- **PROBLEM DETAILS**
All lines in the records below with the word "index" must be returned.

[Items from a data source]
┌────────

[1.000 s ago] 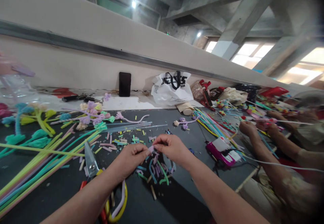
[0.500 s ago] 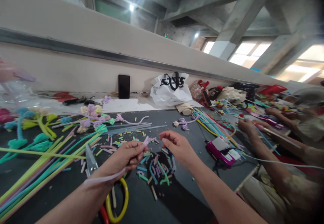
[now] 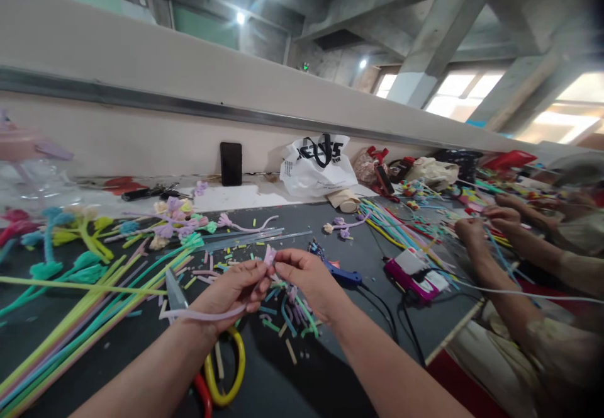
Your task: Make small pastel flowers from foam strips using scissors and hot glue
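Note:
My left hand (image 3: 231, 289) is closed around a lilac pipe-cleaner flower (image 3: 269, 255). Its small head stands up above the fingertips, while the long stem curves back over my left wrist. The fingers of my right hand (image 3: 309, 276) pinch at the same flower head from the right. Under both hands lie several short cut pipe-cleaner pieces (image 3: 295, 311) in lilac, green and blue. Scissors (image 3: 241, 367) with yellow and red handles rest beneath my left forearm, which hides part of them. Just past my right hand lies a blue glue gun (image 3: 346, 274) with a black cord.
Long pipe cleaners (image 3: 70, 336) spread over the left side, with finished flowers (image 3: 177, 220) behind. A phone (image 3: 231, 163) leans against the wall beside a white bag (image 3: 316, 166). To the right are a magenta device (image 3: 415, 279) with cords and a co-worker's hands (image 3: 472, 232).
My right hand has moved left and closed onto the lilac flower in my left hand. The blue glue gun now shows beyond it. The co-worker's hands have shifted.

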A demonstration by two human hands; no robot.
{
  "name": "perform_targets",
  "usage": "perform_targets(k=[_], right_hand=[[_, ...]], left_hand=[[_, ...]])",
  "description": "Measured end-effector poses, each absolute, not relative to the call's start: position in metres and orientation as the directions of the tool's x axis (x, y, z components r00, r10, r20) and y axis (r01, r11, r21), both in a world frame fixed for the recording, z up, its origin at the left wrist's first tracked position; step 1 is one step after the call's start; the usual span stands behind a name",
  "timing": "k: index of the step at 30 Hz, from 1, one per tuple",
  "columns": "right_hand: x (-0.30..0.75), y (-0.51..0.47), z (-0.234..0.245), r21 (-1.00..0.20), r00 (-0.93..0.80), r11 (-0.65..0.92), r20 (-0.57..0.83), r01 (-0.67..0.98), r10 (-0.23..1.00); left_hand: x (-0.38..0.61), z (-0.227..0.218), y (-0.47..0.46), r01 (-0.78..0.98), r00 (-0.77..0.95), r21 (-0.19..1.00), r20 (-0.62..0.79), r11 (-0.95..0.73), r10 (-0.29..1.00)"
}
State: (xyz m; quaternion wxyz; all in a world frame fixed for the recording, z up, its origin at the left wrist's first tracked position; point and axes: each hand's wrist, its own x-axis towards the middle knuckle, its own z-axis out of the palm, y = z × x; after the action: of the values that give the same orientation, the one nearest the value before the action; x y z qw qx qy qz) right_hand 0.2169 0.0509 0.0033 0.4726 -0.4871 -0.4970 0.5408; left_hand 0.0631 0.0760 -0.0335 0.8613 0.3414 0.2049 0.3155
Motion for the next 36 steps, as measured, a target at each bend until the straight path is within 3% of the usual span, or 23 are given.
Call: perform_targets(k=[4,12,24,31,36], right_hand=[[0.216,0.057,0.004,-0.99,-0.087,-0.077,-0.066,-0.121,0.994],[0.223,0.063,0.003,-0.991,-0.047,0.047,0.042,0.126,0.998],[0.226,0.069,0.003,-0.976,-0.075,-0.011,-0.028,0.216,0.997],[0.224,0.072,-0.003,-0.958,-0.07,-0.001,-0.022,0.286,0.997],[0.231,0.069,0.006,-0.936,0.001,0.075,0.081,0.344,0.997]], left_hand=[[0.066,-0.035,0.076,-0.381,0.703,0.769,-0.118,0.513,0.701],[0.069,-0.041,0.078,-0.314,0.708,0.824,-0.127,0.472,0.695],[0.069,-0.038,0.077,-0.299,0.762,0.771,-0.161,0.562,0.627],[0.069,-0.036,0.076,-0.272,0.719,0.8,-0.2,0.535,0.666],[0.067,-0.037,0.078,-0.31,0.692,0.8,-0.181,0.513,0.699]])
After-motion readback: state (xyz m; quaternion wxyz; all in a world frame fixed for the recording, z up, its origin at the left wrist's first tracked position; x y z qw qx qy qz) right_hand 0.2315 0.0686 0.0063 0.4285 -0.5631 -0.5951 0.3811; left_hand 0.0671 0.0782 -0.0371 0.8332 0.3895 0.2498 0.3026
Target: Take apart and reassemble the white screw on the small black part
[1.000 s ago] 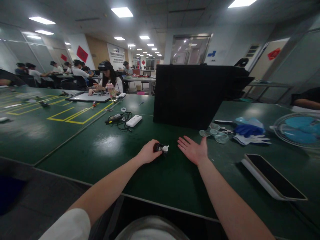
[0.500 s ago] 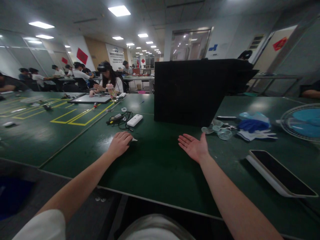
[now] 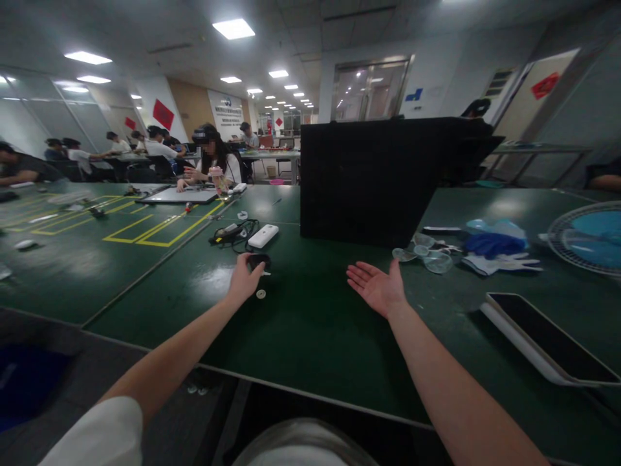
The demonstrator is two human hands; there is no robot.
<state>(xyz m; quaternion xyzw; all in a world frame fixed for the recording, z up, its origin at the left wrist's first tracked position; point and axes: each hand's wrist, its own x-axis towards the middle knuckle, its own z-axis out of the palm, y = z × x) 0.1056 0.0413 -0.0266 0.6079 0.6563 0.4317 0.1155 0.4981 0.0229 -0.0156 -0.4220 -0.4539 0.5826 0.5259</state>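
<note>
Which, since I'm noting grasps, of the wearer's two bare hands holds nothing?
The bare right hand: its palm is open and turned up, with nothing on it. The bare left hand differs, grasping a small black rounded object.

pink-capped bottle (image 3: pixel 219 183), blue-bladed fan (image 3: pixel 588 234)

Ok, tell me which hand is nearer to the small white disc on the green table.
Left. The left hand is close beside the small white disc, holding a black object; the right hand is open, palm up, well off to the disc's right.
</note>
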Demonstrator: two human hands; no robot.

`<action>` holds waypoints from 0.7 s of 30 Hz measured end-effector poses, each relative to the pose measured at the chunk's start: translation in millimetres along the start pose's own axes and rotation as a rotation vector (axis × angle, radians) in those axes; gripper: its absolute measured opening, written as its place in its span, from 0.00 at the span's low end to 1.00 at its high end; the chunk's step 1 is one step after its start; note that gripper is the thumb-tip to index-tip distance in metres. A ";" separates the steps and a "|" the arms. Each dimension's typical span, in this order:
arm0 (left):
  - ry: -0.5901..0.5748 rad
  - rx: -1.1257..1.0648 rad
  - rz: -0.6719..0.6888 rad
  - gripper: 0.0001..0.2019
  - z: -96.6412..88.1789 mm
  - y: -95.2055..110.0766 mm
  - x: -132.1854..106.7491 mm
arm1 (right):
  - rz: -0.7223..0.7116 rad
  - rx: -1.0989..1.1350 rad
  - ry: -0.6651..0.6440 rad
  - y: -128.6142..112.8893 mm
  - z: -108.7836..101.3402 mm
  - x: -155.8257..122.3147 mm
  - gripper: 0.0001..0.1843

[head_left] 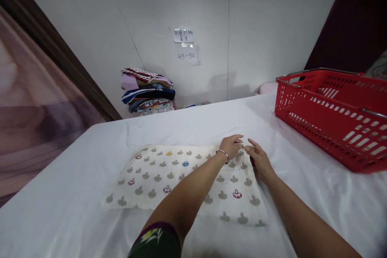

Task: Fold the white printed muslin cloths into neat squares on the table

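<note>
A cream cloth (157, 173) printed with grey and a few coloured mushroom shapes lies spread in a long rectangle on the white-covered table. Its far right corner is between my two hands. My left hand (232, 145), with a bracelet at the wrist, reaches across the cloth and pinches the far edge close to that corner. From the right side, my right hand (256, 157) grips the same corner, thumb and forefinger at the edge. My left forearm hides part of the cloth's middle.
A red plastic basket (320, 117) with metal handles stands on the right of the white tabletop (199, 125). Behind the far edge is a stack of folded cloths (148, 92). Paper signs (187, 55) hang on the wall, and a pinkish curtain (39, 100) drapes at the left.
</note>
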State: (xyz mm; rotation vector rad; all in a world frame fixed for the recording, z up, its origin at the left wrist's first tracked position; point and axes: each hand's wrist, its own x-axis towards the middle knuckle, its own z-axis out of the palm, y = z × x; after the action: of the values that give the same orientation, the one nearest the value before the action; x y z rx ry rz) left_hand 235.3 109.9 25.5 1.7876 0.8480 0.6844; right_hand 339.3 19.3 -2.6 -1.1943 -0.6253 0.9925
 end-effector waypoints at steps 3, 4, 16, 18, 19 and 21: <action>0.015 0.046 0.020 0.19 0.7 -2.3 -3.8 | 0.014 0.018 -0.009 1.0 -1.0 0.5 0.35; 0.014 0.103 0.047 0.18 0.4 -2.2 -4.7 | 0.027 0.019 -0.008 1.5 -1.4 0.8 0.34; 0.010 0.009 0.045 0.06 -4.9 -11.3 -9.4 | 0.039 0.008 -0.020 3.8 -2.3 2.7 0.33; 0.006 -0.025 0.036 0.06 -4.4 -11.7 -10.1 | 0.019 -0.010 -0.029 4.3 -2.1 2.7 0.33; 0.006 -0.029 0.033 0.06 -4.1 -11.3 -10.4 | 0.013 -0.017 -0.033 4.3 -1.8 2.6 0.33; 0.013 -0.023 0.030 0.06 -3.4 -9.8 -11.0 | -0.001 -0.027 -0.044 3.5 -0.9 1.9 0.34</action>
State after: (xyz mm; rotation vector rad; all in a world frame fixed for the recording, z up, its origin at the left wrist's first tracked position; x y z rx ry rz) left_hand 223.8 105.4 16.7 1.7800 0.8196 0.7231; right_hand 339.9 20.7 -6.4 -1.1980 -0.6756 1.0149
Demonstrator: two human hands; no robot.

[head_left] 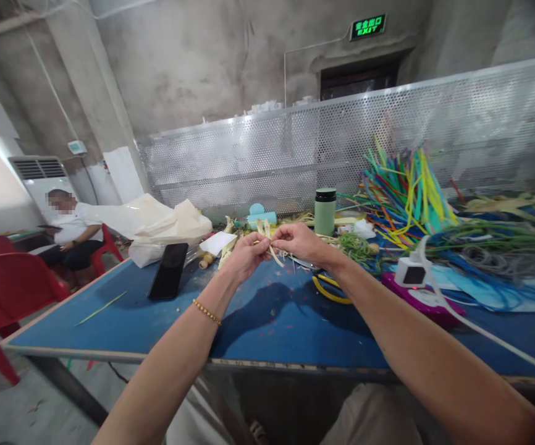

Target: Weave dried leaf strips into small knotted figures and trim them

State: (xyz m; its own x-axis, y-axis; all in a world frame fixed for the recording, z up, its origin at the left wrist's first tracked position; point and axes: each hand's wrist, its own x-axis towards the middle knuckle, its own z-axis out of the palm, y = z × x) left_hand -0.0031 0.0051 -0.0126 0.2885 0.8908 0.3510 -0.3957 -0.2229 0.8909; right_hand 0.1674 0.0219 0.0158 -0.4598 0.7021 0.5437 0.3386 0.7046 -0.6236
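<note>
Both hands meet over the middle of the blue table (pixel 123 327), pinching a piece of pale yellow, straw-like strips (pixel 277 256). My left hand (pixel 246 254) has thumb and fingers closed on it from the left. From the right, the fingertips of my right hand (pixel 302 242) press on the same strips. Loose ends stick up and hang down between the hands; the exact grip point is partly covered by fingers. Below my right forearm lie yellow scissor-like handles (pixel 330 289). A white paper piece (pixel 219 243) is just left of my left hand.
A black phone (pixel 168 271) and a crumpled whitish bag (pixel 170 222) are at left. Behind stands a green flask (pixel 325 213). Colourful strips (pixel 416 191) heap at right, near a purple power strip (pixel 427 303) with a white cable. A person (pixel 75 225) sits far left.
</note>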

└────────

- **FINISHED EXERCISE**
  "timing": "k: index of the step at 30 Hz, from 1, one per tuple",
`<action>` holds waypoints from 0.7 s of 30 Hz measured end-effector poses, each relative to the pose measured at the chunk's start: translation in millimetres along the start pose's own axes and rotation as a rotation vector (axis × angle, radians) in those axes; gripper: its absolute measured opening, written as its place in its span, from 0.00 at the span's low end to 1.00 at its high end; the chunk's step 1 is one step after its start; note that gripper is the thumb-tip to index-tip distance in metres. A ";" separates the steps and a "|" the arms. Each dimension's typical span, in this order:

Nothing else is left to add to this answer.